Deep learning in cancer diagnosis, prognosis and treatment selection.

机构信息

Department of Genetics and Computational Biology, QIMR Berghofer Medical Research Institute, Brisbane, 4006, Australia.

School of Biomedical Sciences, Faculty of Health, Queensland University of Technology (QUT), Brisbane, 4059, Australia.

出版信息

Genome Med. 2021 Sep 27;13(1):152. doi: 10.1186/s13073-021-00968-x.

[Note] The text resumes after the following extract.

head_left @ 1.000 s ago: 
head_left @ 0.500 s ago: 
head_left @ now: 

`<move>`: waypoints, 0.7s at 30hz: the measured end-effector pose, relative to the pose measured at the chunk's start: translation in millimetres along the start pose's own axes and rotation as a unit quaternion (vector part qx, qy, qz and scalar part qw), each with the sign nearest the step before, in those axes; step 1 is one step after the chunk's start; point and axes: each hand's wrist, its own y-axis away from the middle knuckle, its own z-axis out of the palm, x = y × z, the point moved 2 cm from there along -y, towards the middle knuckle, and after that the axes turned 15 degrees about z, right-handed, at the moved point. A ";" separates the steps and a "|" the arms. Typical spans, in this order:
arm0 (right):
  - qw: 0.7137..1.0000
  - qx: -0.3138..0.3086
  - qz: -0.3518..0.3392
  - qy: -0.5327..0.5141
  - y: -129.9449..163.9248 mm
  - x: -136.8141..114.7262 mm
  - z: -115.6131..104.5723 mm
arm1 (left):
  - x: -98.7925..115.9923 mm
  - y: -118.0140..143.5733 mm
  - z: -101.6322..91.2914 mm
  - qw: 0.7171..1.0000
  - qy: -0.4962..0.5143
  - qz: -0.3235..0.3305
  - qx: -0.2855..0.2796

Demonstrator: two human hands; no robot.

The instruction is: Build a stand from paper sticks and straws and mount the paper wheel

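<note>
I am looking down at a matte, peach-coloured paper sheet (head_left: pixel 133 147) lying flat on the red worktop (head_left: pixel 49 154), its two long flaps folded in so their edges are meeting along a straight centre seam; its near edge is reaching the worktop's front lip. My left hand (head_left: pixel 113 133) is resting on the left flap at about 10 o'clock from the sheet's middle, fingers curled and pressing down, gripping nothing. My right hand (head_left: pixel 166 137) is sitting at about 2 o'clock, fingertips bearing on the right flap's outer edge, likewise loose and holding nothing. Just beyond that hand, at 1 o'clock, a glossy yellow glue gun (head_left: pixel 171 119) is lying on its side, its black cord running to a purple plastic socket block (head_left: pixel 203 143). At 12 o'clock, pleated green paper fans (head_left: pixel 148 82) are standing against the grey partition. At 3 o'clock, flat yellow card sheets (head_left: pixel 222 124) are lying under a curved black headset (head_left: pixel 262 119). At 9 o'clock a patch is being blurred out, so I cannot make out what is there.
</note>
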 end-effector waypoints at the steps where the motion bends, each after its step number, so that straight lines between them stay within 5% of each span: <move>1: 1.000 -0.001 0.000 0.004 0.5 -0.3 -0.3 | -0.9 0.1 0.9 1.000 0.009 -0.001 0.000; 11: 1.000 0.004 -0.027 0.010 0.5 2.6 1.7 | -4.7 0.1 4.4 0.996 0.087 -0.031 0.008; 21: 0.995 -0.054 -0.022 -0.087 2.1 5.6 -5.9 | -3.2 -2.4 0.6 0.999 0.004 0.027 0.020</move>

DOI:10.1186/s13073-021-00968-x
PMID:34579788
原文链接:https://pmc.ncbi.nlm.nih.gov/articles/PMC8477474/
Abstract

Deep learning is a subdiscipline of artificial intelligence that uses a machine learning technique called artificial neural networks to extract patterns and make predictions from large data sets. The increasing adoption of deep learning across healthcare domains together with the availability of highly characterised cancer datasets has accelerated research into the utility of deep learning in the analysis of the complex biology of cancer. While early results are promising, this is a rapidly evolving field with new knowledge emerging in both cancer biology and deep learning. In this review, we provide an overview of emerging deep learning techniques and how they are being applied to oncology. We focus on the deep learning applications for omics data types, including genomic, methylation and transcriptomic data, as well as histopathology-based genomic inference, and provide perspectives on how the different data types can be integrated to develop decision support tools. We provide specific examples of how deep learning may be applied in cancer diagnosis, prognosis and treatment management. We also assess the current limitations and challenges for the application of deep learning in precision oncology, including the lack of phenotypically rich data and the need for more explainable deep learning models. Finally, we conclude with a discussion of how current obstacles can be overcome to enable future clinical utilisation of deep learning.

摘要

深度学习是人工智能的一个分支,它使用一种称为人工神经网络的机器学习技术,从大型数据集提取模式并进行预测。深度学习在医疗保健领域的广泛应用,以及高度特征化的癌症数据集的可用性,加速了人们对深度学习在癌症复杂生物学分析中的应用的研究。虽然早期的结果很有希望,但这是一个快速发展的领域,癌症生物学和深度学习领域都在不断涌现新知识。在这篇综述中,我们提供了对新兴深度学习技术的概述,以及它们在肿瘤学中的应用。我们重点介绍了用于组学数据类型的深度学习应用,包括基因组、甲基化和转录组数据,以及基于组织病理学的基因组推断,并就如何整合不同的数据类型来开发决策支持工具提供了一些看法。我们提供了具体的例子,说明深度学习如何应用于癌症诊断、预后和治疗管理。我们还评估了深度学习在精准肿瘤学中的应用目前存在的局限性和挑战,包括缺乏表型丰富的数据和需要更具解释性的深度学习模型。最后,我们讨论了如何克服当前的障碍,为未来深度学习在临床中的应用铺平道路。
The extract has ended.